Известия о ее мертворожденных младенцах разносились стремительно. Когда, едва оправившись от схваток, она пошла на рынок, со всех сторон шептали ее имя. Все выражали сочувствие. Сочувствующие приходили к ней в дом с горшочками жаркого и добрыми советами. Тан-Тан стоял в дальнем углу комнаты, а между ними толпились люди, мужчины играли в домино на веранде, словно их пригласили на вечеринку. Но как все изменилось! Когда их третий ребенок родился мертвым, соболезнующие перестали к ним приходить, как будто их пара — она! — была проклята. Она потеряла клиентов. Не слишком много, но порядочно. Она могла рассчитывать только на Ингрид, на свою мать и на Бонами. Однако даже и они теперь поглядывали с опаской. Нет, не Ингрид, которая знала ее лучше прочих. Но прочие считали ее ходячей трагедией. И вот теперь еще и сладкий десерт для любителей сплетен: у грустной мулицы неверный муж!
И очень может быть, что она последняя, кто об этом узнал. Неужели Тан-Тан и впрямь мог так ее предать? Нет. Это просто не укладывалось в сознании.
Она шла с высоко поднятой головой, покрытой мшистой порослью.
Дойдя до подножия горы, она свернула в квартал одежды и врезалась в шумную толпу продавцов и покупателей. Девушки пришли на последнюю примерку перед конкурсом красоты, который должен был состояться сегодня вечером в Притти-тауне. Мимо нее прошмыгнула группка девчонок в желтых и зеленых карнавальных костюмах и заторопилась в гору: перья, причудливые шляпы с бахромой, еще детские волосы обильно смазаны маслом, косички болтаются. Некоторые размахивали плакатиками с оранжевыми надписями. Голубые и белые бабочки порхали над их головами, точно кто-то сыпал с неба стружки. Солнце жарило вовсю, так что Анис пришлось щуриться.

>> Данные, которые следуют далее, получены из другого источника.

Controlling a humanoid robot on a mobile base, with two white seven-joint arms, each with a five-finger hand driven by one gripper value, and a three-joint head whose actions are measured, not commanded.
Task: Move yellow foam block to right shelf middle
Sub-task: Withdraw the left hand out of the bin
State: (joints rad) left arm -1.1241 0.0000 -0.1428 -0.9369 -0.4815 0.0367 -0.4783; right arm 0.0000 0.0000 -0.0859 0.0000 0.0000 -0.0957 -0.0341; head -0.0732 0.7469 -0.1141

На всех плакатиках было написано одно и то же:
АЛЬТЕРНАТИВА ЕСТЬ
Этот оранжевый лозунг восхищал ее многие месяцы. Тан-Тан поначалу не хотел обсуждать Оранжевого художника, автора оранжевых граффити, а вот она считала таинственного активиста самым ярким из местных бунтарей. «Ишь ты, да это просто озорник», — говорил Тан-Тан, но и он в конце концов им заинтересовался и даже попросил ее помолчать, когда городской глашатай ходил по городку и выкрикивал последние новости:
— Оранжевый художник говорит, что цены на бананы скакнут вверх, друзья мои!
Так оно и вышло, как будто у граффити был свой особый дар предсказывать события.
— Как этому сукину сыну удается так долго прятаться? — говорил Тан-Тан. — И знаешь, он даже женщинам не признался, кто он такой.
Ее обогнала, извинившись, группа улыбающихся девчонок в блестящих одеяниях из тончайшей ткани золотого, пурпурного и голубого цвета. Поглядев им вслед, она увидела, как девочки смешались с толпой, тряся друг перед другом юбками и демонстрируя узоры на набедренных обручах, словно длинноногие цапли. Любая из них могла быть любовницей Тан-Тана, перебежавшей ей дорогу.
«Ты узнала последней!» — прокаркал тонкий голосок в ее голове.
Мимо нее прошмыгнула, держась за руки, парочка лучших подружек, что-то возбужденно обсуждавших, на вид лет девяти-десяти. Анис заметила, как они чиркнули взглядами по ее белой траурной юбке.
— Ты видела, какая красивая невеста?
— Я слыхала, у них брак по любви.
Анис фыркнула. Сонтейн Интиасар было всего лишь девятнадцать лет, еще совсем ребенок.